> [Exercise objective] Please keep the images out and set down the data exactly as given.

> [Data provided]
------------

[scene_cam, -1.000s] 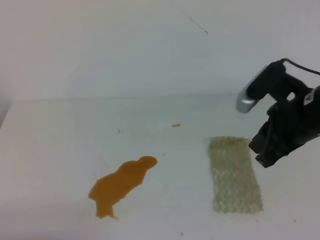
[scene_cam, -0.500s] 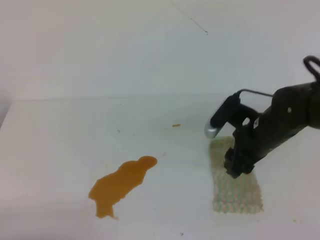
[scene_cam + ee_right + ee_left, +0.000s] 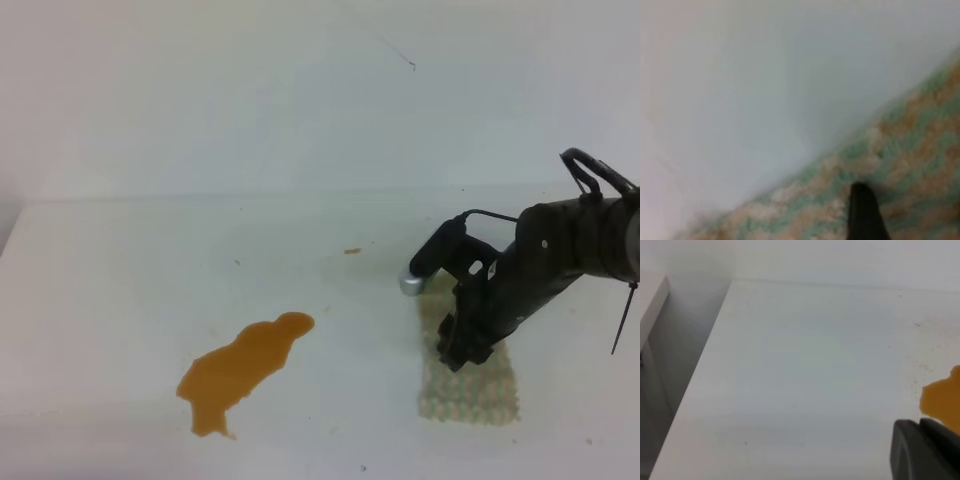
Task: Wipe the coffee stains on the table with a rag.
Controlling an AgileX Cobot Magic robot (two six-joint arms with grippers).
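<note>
Right claw lowered onto checkered rag, 4 o'clock on tabletop; jaw spread undetermined. Coffee stain located at 7 o'clock.

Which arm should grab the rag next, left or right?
Right. Its gripper is already down on the rag, one of the fingers touching the cloth. The left wrist view shows only table and coffee stains.

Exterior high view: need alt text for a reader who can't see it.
The right arm's hand is down on the green-and-beige rag at the right of the white table. An orange-brown coffee stain lies apart from it to the left, unwiped.
</note>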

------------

> [Solution to the problem]
[scene_cam, -1.000s] 
[scene_cam, -0.500s] 
[scene_cam + ee_right + ee_left, +0.000s] 
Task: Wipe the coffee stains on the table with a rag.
Controlling an AgileX Cobot Magic robot (two six-joint arms with grippers).
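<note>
Right claw lowered onto checkered rag, 4 o'clock on tabletop; jaw spread undetermined. Coffee stain located at 7 o'clock.

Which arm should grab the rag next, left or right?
Right. Its gripper is already down on the rag, one of the fingers touching the cloth. The left wrist view shows only table and coffee stains.

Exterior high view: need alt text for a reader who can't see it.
The right arm's hand is down on the green-and-beige rag at the right of the white table. An orange-brown coffee stain lies apart from it to the left, unwiped.
</note>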

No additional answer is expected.